As with most canonical musicals, West Side Story has been staged every way to Sunday. In the past 20 years or so, “edgy” productions emphasizing grittiness and machismo have dominated. This particular take follows an opposite tack, infusing Maria and Tony with just as much youthful exuberance as the whole mess of Jets and Sharks – even the tough-talking and outwardly stoic Riff and Bernardo – are sweating uncertainty and fear. It’s a different vibe, but not out of place.
This creative decision by director Bob Richard spills over into other aspects of the show. As one might expect, the dancing is very much on point and pops with vitality – dance captain (and Bernardo) Alexander Gil Cruz has clearly drilled the troops to a fine edge. There is a strong sense that the Jets and Sharks put so much into their dancing as a self pep talk, especially when facing off against their rivals.
This inner-outer discrepancy contrasts sharply with the exuberance showed by Maria (Evy Ortiz) and Tony (Tyler Michaels). So much glee permeates Michaels’s performance of “Maria” and Ortiz’s performance in “I Feel Pretty”; even before their meeting, Tony and Maria are off in the clouds. As the only genuinely self-confident, optimistic, and happy-with-life people (much more so than in many recent stagings), it makes perfect sense that they would be attracted to each other – or, perhaps more accurately, to the idea of each other. This infatuation bubbles out in their joyful rendition of “One Hand, One Heart,” which is more joyful than passionate.
Passion bubbles out somewhere else: this production has a lot of groping onstage, which is simply distracting. Also distracting was the large amount of reverb used on the vocals; at Thursday’s performance, many song lyrics were lost in the reverb tail and a few songs were marred by high-frequency buzz. Since the Ordway’s sound for in-house shows is normally stellar, one hopes that future nights will allow the on-stage vocal talent to be heard more clearly.
On the topic of distraction, a number of visual elements seemed poorly thought out.
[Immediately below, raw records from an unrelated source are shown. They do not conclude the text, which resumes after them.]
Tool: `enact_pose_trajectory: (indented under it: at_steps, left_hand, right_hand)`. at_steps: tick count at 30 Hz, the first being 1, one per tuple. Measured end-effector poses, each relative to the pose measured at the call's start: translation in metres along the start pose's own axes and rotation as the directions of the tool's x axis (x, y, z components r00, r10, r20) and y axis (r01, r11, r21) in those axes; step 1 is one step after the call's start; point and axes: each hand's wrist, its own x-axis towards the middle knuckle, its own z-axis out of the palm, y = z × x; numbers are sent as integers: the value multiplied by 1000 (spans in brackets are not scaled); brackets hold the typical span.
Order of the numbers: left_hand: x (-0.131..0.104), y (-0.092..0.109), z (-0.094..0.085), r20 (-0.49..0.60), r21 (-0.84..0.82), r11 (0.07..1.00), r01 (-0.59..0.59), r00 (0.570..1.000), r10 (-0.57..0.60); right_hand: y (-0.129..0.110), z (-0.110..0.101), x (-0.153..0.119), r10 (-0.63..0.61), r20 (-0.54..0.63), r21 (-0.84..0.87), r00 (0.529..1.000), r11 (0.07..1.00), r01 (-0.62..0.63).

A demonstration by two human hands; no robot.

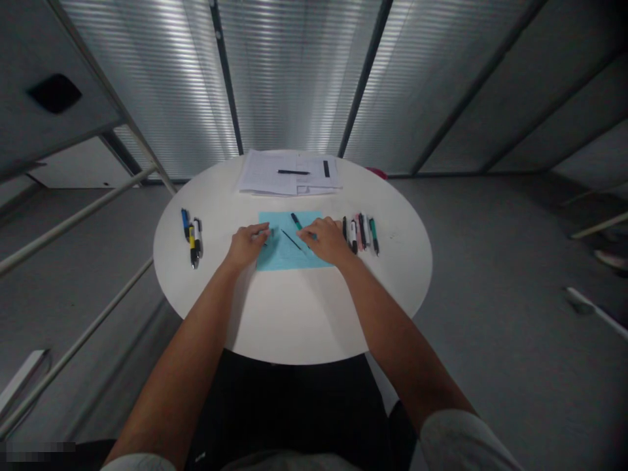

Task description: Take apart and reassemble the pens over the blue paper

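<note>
A light-blue sheet [275, 261] lies on the round white table [294, 314]. Over its left edge is my left hand [246, 246], fingers bent together around something small that I cannot make out. My right hand [326, 239] rests over the sheet's right side with its fingers closed at a small piece, too small to name. Between the hands a thin dark refill [292, 240] lies slanted on the sheet. A green and black pen part [296, 221] lies just above my right fingertips, its lower end near them.
Blue, yellow and white markers [192, 245] lie at the table's left. Several pens [363, 232] stand in a row right of the sheet. White papers [267, 173] with a black pen [293, 172] on top are at the back. Metal rails [83, 216] run along the left.
</note>
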Motion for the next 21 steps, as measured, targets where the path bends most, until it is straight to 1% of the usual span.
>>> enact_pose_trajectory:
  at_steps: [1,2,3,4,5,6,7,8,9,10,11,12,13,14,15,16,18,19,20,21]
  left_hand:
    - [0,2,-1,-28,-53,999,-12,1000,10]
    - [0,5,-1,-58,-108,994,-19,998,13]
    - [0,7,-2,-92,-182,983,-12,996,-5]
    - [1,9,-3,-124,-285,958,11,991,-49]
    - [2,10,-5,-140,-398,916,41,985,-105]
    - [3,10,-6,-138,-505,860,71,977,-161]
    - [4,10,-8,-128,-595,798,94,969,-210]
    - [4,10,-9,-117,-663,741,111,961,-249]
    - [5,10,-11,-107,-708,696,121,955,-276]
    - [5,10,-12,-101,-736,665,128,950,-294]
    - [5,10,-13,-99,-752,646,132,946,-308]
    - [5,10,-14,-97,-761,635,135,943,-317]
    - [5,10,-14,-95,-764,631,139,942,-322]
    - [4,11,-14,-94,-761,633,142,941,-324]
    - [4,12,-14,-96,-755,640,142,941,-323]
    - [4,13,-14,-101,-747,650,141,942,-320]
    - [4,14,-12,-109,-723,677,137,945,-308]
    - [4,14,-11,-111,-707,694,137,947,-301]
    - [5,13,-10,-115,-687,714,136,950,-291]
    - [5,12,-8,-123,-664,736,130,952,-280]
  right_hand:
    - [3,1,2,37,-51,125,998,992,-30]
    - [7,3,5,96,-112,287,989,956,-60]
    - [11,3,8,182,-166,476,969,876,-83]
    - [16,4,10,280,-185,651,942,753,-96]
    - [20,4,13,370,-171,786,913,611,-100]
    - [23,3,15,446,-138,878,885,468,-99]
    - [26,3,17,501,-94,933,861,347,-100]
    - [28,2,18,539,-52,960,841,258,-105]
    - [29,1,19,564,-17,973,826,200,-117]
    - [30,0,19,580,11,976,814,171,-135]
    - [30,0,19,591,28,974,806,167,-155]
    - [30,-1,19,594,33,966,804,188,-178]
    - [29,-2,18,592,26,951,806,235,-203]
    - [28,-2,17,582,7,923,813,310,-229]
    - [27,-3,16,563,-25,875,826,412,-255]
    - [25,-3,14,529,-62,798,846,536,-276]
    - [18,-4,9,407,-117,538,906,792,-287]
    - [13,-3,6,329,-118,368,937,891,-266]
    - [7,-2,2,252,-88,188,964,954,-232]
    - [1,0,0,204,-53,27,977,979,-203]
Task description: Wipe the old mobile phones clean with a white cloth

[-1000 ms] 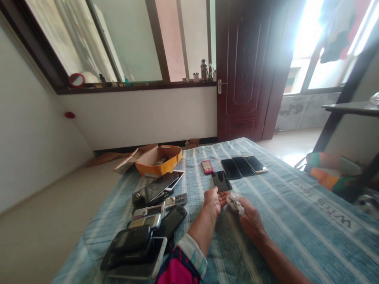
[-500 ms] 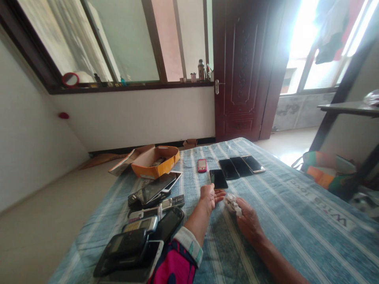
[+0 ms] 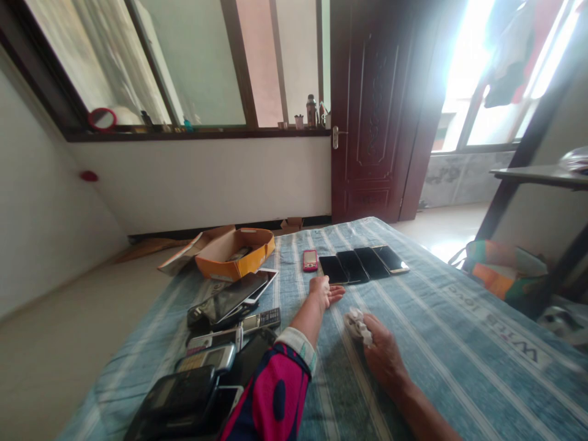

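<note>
My left hand [image 3: 325, 293] is at the near edge of a black smartphone [image 3: 332, 269], its thumb against the edge and its other fingers stretched to the right just below. This phone lies flat, screen up, at the left end of a row of dark smartphones [image 3: 373, 263]. A small pink phone [image 3: 310, 260] lies just left of the row. In my right hand [image 3: 383, 349] is a crumpled white tissue [image 3: 358, 326], closed in the fingers above the cloth, apart from the phones.
Left of my arm is a pile of old phones [image 3: 206, 358], some with keypads. Behind it an open orange box [image 3: 234, 260] holds a few dark items. All lie on a blue striped bedspread [image 3: 441, 355]. A dark red door [image 3: 374, 122] stands beyond.
My left hand has pushed the black smartphone up to the row, so it now lines up beside the others. My right hand with the tissue has moved slightly down and left.
</note>
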`<state>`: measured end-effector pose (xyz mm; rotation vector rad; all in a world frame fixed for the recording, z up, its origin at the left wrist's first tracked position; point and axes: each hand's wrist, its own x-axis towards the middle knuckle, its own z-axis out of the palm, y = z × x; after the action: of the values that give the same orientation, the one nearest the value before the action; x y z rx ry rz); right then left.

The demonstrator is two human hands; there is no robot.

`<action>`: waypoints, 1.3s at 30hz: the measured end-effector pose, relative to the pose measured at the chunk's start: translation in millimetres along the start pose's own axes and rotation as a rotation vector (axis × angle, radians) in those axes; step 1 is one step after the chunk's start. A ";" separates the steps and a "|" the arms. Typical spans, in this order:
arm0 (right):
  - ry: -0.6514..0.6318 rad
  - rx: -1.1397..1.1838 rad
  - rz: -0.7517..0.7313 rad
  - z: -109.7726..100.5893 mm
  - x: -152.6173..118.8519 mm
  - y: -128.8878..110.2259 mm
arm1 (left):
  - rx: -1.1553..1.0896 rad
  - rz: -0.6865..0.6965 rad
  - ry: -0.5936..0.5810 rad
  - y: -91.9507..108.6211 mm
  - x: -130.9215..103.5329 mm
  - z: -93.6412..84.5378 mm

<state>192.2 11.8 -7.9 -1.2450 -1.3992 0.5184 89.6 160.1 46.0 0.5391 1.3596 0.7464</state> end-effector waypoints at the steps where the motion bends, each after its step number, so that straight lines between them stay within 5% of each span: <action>1: -0.004 -0.001 0.003 0.1 0.1 -0.1 | 0.026 -0.002 0.007 1.9 1.2 0.5; 12: -0.014 0.002 0.013 0.2 0.0 -1.1 | 0.426 0.197 0.198 -0.6 19.4 -2.2; 25: -0.038 -0.006 0.004 0.5 -1.7 0.2 | 0.858 0.727 0.615 23.1 11.9 -26.1; 39: -0.055 -0.025 0.008 3.3 -4.2 7.4 | 1.130 0.722 0.648 40.9 48.6 -35.8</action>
<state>191.1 11.8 -17.0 -1.2651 -1.4507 0.5458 49.8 220.7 38.1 1.8682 2.1966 0.6781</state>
Even taking into account the Jets’ devil-may-care attitude, the dangers of placing a dart board on the inside of a glass door facing the street seem self-evident: poor lighting, damage to the glass, and a high chance of hitting some poor sot rushing in. Similarly, the jaunty angle of a brick wall backdrop – with a perfectly vertical door cut in it, no less – belied shearing stress, subsidence, and common sense. While these and several other obtrusive elements didn’t dampen the audience’s clear enthusiasm for the performance, they were out of step with the rest of the production design, which skewed more towards realism.
Perhaps the most impactful result of Bob Richard’s focus on the younger cast can be seen in the dream ballet in Act II. When it arrives, the Scherzo and “Somewhere” seem to show the mental world that our star-crossed lovers inhabit. When the dream falls apart, it’s heartbreaking and tearjerking for the audience as well.
West Side Story plays through April 16 at the Ordway Center for the Performing Arts in St. Paul, MN.